He then leaned himself back as comfortably as he could against the cart, and began repeating, ‘Ein’ feste Burg ist unser Gott,’ by which I concluded that I had got into the company of a parson. With the jolts of the waggon, and accidents of the journey, various more exclamations and movements of the passengers showed what a motley company we were. Every now and then a countryman would burst into tears; a French voice would be heard to say, ‘O mon Dieu!—mon Dieu!’ a couple more of the same nation were jabbering oaths and chattering incessantly; and a certain allusion to his own and everybody else’s eyes, which came from a stalwart figure at the far corner, told me that there was certainly an Englishman in our crew.
But I was spared soon the tedium and discomforts of the journey. In spite of the clergyman’s cushion, my head, which was throbbing with pain, was brought abruptly in contact with the side of the waggon; it began to bleed afresh: I became almost light-headed. I only recollect having a draught of water here and there; once stopping at a fortified town, where an officer counted us:—all the rest of the journey was passed in a drowsy stupor, from which, when I awoke, I found myself lying in a hospital bed, with a nun in a white hood watching over me.
‘They are in sad spiritual darkness,’ said a voice from the bed next to me, when the nun had finished her kind offices and retired: ‘they are in the night of error, and yet there is the light of faith in those poor creatures.’
It was my comrade of the crimp waggon, his huge broad face looming out from under a white nightcap, and ensconced in the bed beside.
‘What! you there, Herr Pastor?’ said I.
‘Only a candidate, sir,’ answered the white nightcap. ‘But, praised be Heaven! you have come to. You have had a wild time of it.
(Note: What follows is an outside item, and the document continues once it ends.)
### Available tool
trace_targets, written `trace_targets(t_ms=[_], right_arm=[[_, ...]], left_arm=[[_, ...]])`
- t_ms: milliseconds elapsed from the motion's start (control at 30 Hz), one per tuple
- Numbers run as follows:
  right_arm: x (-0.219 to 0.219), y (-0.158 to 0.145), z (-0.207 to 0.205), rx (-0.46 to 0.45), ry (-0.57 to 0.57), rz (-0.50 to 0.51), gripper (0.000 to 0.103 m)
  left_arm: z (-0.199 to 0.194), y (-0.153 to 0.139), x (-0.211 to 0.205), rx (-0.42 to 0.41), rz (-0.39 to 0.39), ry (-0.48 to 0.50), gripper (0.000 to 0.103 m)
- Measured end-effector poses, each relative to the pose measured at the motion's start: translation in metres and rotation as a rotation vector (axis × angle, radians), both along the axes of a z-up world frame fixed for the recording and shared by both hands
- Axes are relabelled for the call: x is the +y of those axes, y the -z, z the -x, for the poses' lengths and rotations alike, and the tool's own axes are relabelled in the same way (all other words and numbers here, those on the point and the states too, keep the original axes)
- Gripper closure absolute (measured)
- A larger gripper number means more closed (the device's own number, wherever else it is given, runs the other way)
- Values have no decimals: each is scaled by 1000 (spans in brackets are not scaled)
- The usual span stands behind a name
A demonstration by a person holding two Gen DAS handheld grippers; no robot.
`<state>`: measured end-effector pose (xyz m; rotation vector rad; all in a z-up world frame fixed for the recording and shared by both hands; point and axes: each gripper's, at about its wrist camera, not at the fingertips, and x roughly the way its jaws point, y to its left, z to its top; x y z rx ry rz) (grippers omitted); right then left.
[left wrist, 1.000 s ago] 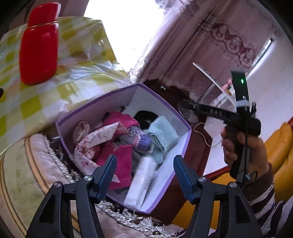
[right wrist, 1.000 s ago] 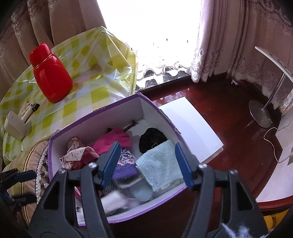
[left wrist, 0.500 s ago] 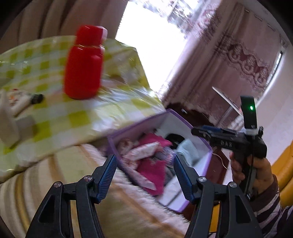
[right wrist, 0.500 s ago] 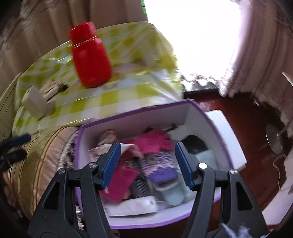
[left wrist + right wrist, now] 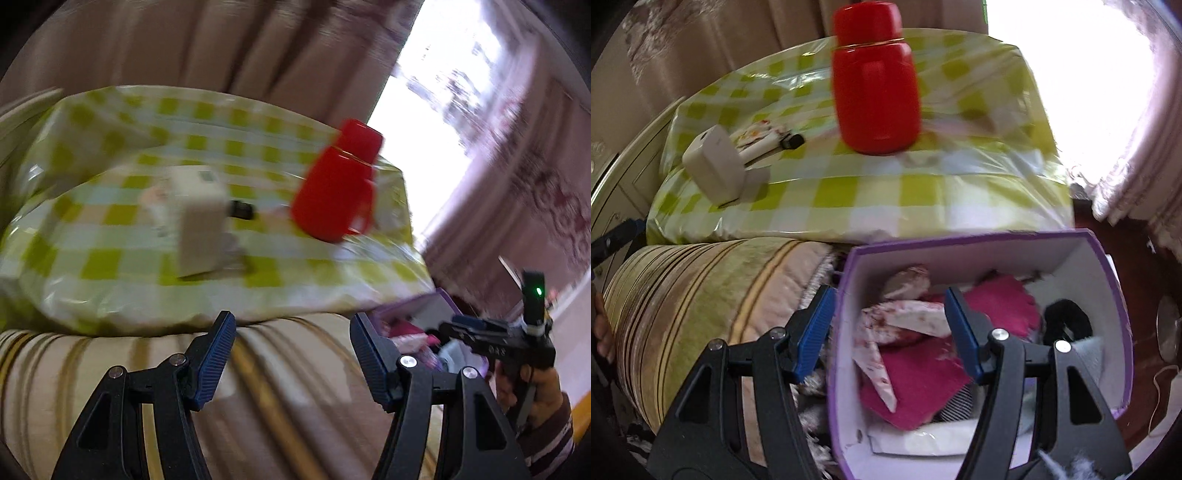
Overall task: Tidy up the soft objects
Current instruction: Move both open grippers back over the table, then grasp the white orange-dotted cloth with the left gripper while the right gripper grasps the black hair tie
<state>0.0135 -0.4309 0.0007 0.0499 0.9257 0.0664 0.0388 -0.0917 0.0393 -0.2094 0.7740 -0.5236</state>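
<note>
A purple box [image 5: 1108, 266] with white inside holds soft things: a pink cloth [image 5: 919, 384], a white-and-red patterned cloth [image 5: 905, 321], a black item [image 5: 1067, 321] and a pale blue towel [image 5: 1089, 350]. My right gripper [image 5: 890, 332] is open and empty, hovering over the box's left wall. My left gripper [image 5: 291, 354] is open and empty above a striped cushion [image 5: 277, 387]. The box [image 5: 417, 306] shows at the right in the blurred left wrist view, with the right gripper [image 5: 495, 339] over it.
A table with a yellow-green checked cover [image 5: 871, 199] stands behind the box. On it are a red jar [image 5: 875, 88], a white block [image 5: 714, 166] and a small tube [image 5: 768, 142]. The striped cushion [image 5: 701, 295] lies left of the box. Curtains hang behind.
Both grippers have swung left, away from the box's middle. The left wrist view now faces the table and cushion. Both stay open and empty.
</note>
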Motion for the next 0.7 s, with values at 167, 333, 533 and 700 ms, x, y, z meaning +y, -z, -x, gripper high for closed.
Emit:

You have been talking in the English language (with which I am acquainted) of Ireland, and a young lady, and Mick, and of another young lady, and of a house on fire, and of the British Grenadiers, concerning whom you sung us parts of a ballad, and of a number of other matters appertaining, no doubt, to your personal history.’
‘It has been a very strange one,’ said I; ‘and, perhaps, there is no man in the world, of my birth, whose misfortunes can at all be compared to mine.’
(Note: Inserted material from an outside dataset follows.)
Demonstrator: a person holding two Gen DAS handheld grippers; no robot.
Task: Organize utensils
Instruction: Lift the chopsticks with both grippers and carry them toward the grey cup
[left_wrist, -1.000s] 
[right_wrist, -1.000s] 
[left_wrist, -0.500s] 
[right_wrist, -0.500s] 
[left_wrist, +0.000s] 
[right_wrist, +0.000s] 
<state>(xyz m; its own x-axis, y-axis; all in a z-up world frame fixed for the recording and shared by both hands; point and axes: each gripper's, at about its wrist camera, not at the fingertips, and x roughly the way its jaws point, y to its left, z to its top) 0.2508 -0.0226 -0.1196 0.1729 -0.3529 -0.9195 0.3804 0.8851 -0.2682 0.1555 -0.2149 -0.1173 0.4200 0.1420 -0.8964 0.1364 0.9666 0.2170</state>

I do not object to own that I am disposed to brag of my birth and other acquirements; for I have always found that if a man does not give himself a good word, his friends will not do it for him.
‘Well,’ said my fellow-patient, ‘I have no doubt yours is a strange tale, and shall be glad to hear it anon; but at present you must not be permitted to speak much, for your fever has been long, and your exhaustion great.’
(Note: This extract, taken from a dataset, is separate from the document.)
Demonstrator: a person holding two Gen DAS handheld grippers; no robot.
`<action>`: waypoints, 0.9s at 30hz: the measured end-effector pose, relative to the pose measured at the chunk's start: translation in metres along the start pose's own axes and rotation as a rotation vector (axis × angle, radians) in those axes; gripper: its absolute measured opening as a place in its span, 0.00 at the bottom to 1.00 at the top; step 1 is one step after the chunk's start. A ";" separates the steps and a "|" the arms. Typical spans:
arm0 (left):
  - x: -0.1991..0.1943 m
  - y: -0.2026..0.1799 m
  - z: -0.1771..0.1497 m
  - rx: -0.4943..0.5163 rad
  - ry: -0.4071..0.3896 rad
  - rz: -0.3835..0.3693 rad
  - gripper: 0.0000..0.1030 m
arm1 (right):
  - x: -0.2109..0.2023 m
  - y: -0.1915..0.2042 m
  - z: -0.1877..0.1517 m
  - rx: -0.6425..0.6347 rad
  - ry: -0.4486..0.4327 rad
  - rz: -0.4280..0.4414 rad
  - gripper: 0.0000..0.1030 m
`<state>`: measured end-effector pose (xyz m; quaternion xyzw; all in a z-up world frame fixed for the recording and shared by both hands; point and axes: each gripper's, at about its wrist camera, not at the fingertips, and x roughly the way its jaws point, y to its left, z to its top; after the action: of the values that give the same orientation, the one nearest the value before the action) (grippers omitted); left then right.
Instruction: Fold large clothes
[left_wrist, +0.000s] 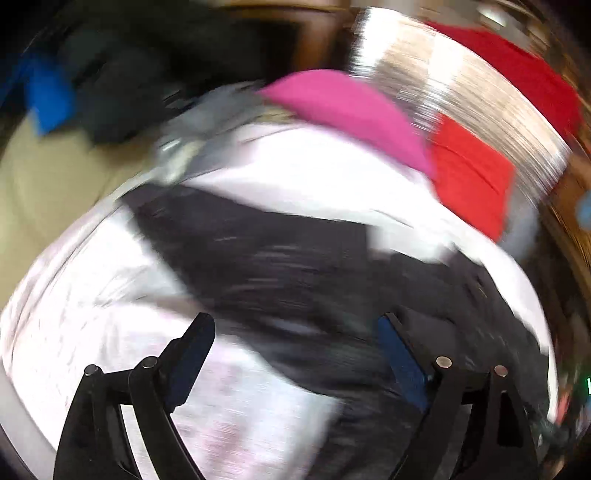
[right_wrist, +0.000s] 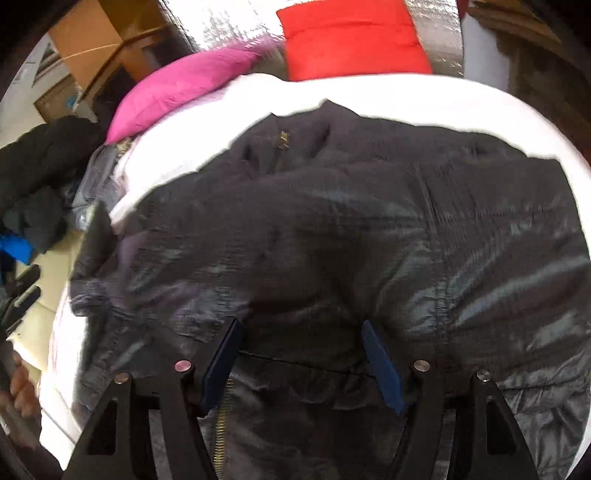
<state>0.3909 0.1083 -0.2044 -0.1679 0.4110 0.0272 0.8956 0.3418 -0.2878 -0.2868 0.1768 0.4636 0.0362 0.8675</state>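
Inspecting from above, I am pointing both claws down at a dark jacket (right_wrist: 332, 240) that is lying spread on a white sheet (right_wrist: 369, 92). My right gripper (right_wrist: 301, 338) is standing with its blue pads (right_wrist: 380, 363) parted, and the jacket's hem is bunching in the gap between them; whether the pads are pressing on it I cannot tell. A brass zipper (right_wrist: 221, 424) is running just below the left-hand pad. My left gripper (left_wrist: 295, 332) is standing wide apart, gripping nothing, hanging over the jacket's (left_wrist: 277, 258) edge where dark cloth is meeting the sheet (left_wrist: 92, 295); this view is badly blurred. Beyond the jacket, a pink garment (right_wrist: 177, 92) and a red garment (right_wrist: 351, 40) are lying at the sheet's far side.
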 end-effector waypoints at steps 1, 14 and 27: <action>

‘Where are we?’ I asked; and the candidate informed me that we were in the bishopric and town of Fulda, at present occupied by Prince Henry’s troops. There had been a skirmish with an out-party of French near the town, in which a shot entering the waggon, the poor candidate had been wounded.
As the reader knows already my history, I will not take the trouble to repeat it here, or to give the additions with which I favoured my comrade in misfortune. But I confess that I told him ours was the greatest family and finest palace in Ireland, that we were enormously wealthy, related to all the peerage descended from the ancient kings, &c.; and, to my surprise, in the course of our conversation, I found that my interlocutor knew a great deal more about Ireland than I did. When, for instance, I spoke of my descent,—
‘From which race of kings?’ said he.
‘Oh!’ said I (for my memory for dates was never very accurate), ‘from the old ancient kings of all.’
‘What! can you trace your origin to the sons Japhet?’ said he.
‘’Faith, I can,’ answered I, ‘and farther too,—Nebuchadnezzar, if you like.’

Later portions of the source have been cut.